- WORK REQUEST
Write out every record again, exactly.

- EXERCISE INPUTS
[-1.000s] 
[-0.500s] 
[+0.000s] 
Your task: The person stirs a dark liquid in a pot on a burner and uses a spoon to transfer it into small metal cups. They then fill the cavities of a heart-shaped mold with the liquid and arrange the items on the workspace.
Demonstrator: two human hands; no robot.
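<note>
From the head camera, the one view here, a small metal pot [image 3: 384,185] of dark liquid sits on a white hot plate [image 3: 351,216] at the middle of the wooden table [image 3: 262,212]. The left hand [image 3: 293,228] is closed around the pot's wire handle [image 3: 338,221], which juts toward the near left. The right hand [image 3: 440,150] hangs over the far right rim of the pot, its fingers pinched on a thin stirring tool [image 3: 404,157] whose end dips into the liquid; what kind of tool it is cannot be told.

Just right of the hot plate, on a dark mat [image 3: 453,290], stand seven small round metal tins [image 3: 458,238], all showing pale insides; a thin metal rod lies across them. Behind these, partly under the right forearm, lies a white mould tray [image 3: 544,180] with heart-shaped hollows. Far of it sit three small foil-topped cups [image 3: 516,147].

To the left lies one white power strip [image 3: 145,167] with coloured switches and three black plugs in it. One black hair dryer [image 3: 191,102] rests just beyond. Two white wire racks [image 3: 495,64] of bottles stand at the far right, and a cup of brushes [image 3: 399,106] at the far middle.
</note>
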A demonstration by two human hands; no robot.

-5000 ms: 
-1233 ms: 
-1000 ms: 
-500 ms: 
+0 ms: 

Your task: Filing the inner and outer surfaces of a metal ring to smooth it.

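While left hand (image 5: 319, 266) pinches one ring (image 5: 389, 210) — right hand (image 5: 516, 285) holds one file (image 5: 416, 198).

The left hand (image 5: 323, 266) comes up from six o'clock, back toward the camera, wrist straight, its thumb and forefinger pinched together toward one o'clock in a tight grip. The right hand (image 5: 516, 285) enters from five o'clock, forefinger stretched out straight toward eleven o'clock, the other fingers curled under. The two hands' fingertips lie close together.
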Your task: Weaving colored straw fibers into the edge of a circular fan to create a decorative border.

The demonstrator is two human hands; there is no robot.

- EXERCISE ANSWER
[-1.000s] 
[-0.500s] 
[+0.000s] 
Your task: The person stirs a dark liquid in a pot on a burner and uses a spoon to transfer it into small metal cups. They then fill the cavities of a heart-shaped mold with the liquid and arrange the items on the workspace.
Demonstrator: two human hands; no robot.
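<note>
From the head camera, the one view here, a small metal pot [image 3: 384,185] of dark liquid sits on a white hot plate [image 3: 351,216] at the middle of the wooden table [image 3: 262,212]. The left hand [image 3: 293,228] is closed around the pot's wire handle [image 3: 338,221], which juts toward the near left. The right hand [image 3: 440,150] hangs over the far right rim of the pot, its fingers pinched on a thin stirring tool [image 3: 404,157] whose end dips into the liquid; what kind of tool it is cannot be told.

Just right of the hot plate, on a dark mat [image 3: 453,290], stand seven small round metal tins [image 3: 458,238], all showing pale insides; a thin metal rod lies across them. Behind these, partly under the right forearm, lies a white mould tray [image 3: 544,180] with heart-shaped hollows. Far of it sit three small foil-topped cups [image 3: 516,147].

To the left lies one white power strip [image 3: 145,167] with coloured switches and three black plugs in it. One black hair dryer [image 3: 191,102] rests just beyond. Two white wire racks [image 3: 495,64] of bottles stand at the far right, and a cup of brushes [image 3: 399,106] at the far middle.
</note>
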A demonstration by two human hands; no robot.

-5000 ms: 
-1233 ms: 
-1000 ms: 
-500 ms: 
+0 ms: 

Your task: Filing the inner and outer surfaces of a metal ring to smooth it.

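While left hand (image 5: 319, 266) pinches one ring (image 5: 389, 210) — right hand (image 5: 516, 285) holds one file (image 5: 416, 198).

The left hand (image 5: 323, 266) comes up from six o'clock, back toward the camera, wrist straight, its thumb and forefinger pinched together toward one o'clock in a tight grip. The right hand (image 5: 516, 285) enters from five o'clock, forefinger stretched out straight toward eleven o'clock, the other fingers curled under. The two hands' fingertips lie close together.
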Your task: Weaving colored straw fibers into the edge of a circular fan to create a decorative border.

The demonstrator is two human hands; there is no robot.

Work on the exercise is now concluded.